The lower inflation rate suggested that the BoC’s previous rate increases have been effective in curbing price pressures and bringing inflation closer to its long-term goal of 2%. It also indicated that the Canadian economy may be losing some momentum amid supply chain disruptions, labor shortages, and rising energy costs.

The Canadian dollar reacted negatively to the inflation report, as it implied that the BoC may pause its tightening cycle or adopt a more cautious stance in the near term. The loonie fell 0.3% to 1.3645 per U.S. dollar, or 73.29 U.S. cents, after touching an intraday low of 1.3702.
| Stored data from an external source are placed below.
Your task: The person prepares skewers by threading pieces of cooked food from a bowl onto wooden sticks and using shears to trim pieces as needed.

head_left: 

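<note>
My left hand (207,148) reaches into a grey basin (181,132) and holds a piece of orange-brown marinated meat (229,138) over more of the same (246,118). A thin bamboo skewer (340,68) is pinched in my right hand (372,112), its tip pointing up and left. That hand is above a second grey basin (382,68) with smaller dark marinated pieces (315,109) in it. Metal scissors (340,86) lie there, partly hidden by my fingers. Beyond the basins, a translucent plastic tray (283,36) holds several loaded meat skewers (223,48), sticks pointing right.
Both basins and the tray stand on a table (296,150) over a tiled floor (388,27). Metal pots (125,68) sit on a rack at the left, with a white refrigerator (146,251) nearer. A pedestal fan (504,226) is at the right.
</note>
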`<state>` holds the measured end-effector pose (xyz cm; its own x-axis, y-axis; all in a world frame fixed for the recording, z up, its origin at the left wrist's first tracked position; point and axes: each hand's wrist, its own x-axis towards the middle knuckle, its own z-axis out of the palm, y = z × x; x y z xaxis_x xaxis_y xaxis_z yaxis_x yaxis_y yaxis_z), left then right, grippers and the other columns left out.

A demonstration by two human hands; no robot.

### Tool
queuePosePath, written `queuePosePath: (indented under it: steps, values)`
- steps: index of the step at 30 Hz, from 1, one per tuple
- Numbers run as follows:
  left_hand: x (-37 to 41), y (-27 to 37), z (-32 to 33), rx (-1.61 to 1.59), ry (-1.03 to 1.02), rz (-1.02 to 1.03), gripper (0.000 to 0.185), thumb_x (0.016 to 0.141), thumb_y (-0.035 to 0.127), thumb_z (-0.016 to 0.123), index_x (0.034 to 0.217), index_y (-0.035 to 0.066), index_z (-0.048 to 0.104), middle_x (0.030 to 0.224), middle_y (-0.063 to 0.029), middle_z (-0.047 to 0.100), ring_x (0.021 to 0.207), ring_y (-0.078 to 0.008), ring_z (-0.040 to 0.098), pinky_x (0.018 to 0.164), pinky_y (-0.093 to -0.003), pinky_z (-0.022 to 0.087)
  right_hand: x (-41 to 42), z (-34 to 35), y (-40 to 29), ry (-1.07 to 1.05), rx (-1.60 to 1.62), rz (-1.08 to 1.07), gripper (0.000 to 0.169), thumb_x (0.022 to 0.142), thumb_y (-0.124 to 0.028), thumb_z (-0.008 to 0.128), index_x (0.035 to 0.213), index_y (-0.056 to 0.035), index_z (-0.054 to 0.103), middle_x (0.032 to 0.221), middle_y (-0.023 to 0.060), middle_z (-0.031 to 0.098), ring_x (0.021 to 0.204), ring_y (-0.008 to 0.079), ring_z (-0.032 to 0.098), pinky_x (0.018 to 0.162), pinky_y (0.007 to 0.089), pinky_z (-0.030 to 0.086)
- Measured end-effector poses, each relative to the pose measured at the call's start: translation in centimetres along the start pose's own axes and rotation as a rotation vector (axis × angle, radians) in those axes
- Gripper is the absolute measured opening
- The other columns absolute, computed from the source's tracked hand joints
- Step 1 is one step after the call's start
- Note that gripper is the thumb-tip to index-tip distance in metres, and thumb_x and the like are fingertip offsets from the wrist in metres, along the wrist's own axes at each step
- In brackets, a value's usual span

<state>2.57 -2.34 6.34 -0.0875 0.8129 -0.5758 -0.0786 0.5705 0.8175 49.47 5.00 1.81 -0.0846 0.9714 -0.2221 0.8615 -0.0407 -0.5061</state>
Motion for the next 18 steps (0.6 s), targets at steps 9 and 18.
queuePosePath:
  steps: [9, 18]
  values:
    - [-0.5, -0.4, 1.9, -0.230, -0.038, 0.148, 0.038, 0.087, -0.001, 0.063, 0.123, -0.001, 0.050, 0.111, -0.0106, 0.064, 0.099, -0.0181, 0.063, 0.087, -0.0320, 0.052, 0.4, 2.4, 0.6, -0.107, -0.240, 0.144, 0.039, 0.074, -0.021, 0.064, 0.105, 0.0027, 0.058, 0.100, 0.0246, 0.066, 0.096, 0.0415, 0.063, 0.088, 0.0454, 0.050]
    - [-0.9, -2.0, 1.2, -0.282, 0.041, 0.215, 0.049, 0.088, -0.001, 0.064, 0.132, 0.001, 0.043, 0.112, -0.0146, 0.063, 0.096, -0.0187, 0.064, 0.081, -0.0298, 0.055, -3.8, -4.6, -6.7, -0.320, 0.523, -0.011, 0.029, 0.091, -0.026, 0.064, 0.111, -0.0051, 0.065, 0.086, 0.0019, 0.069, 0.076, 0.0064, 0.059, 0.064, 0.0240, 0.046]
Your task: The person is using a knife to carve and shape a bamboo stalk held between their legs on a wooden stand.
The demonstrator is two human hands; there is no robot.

Meanwhile, the U.S. dollar gained strength after upbeat retail sales data boosted the outlook for the U.S. economy and increased the odds of a tapering announcement by the Federal Reserve in November.

The price of oil, one of Canada’s major exports, was little changed on Tuesday, as investors awaited the outcome of the diplomatic efforts to prevent a further escalation of the conflict between Israel and Iran.

The Canadian government bond yields were mixed across the curve, with the two-year yield steady at 4.899% and the 10-year yield up 7 basis points at 4.847%. The spread between the Canadian and U.S. 10-year yields widened to 31.9 basis points in favor of the U.S. bond, reflecting the diverging monetary policy outlooks between the two countries.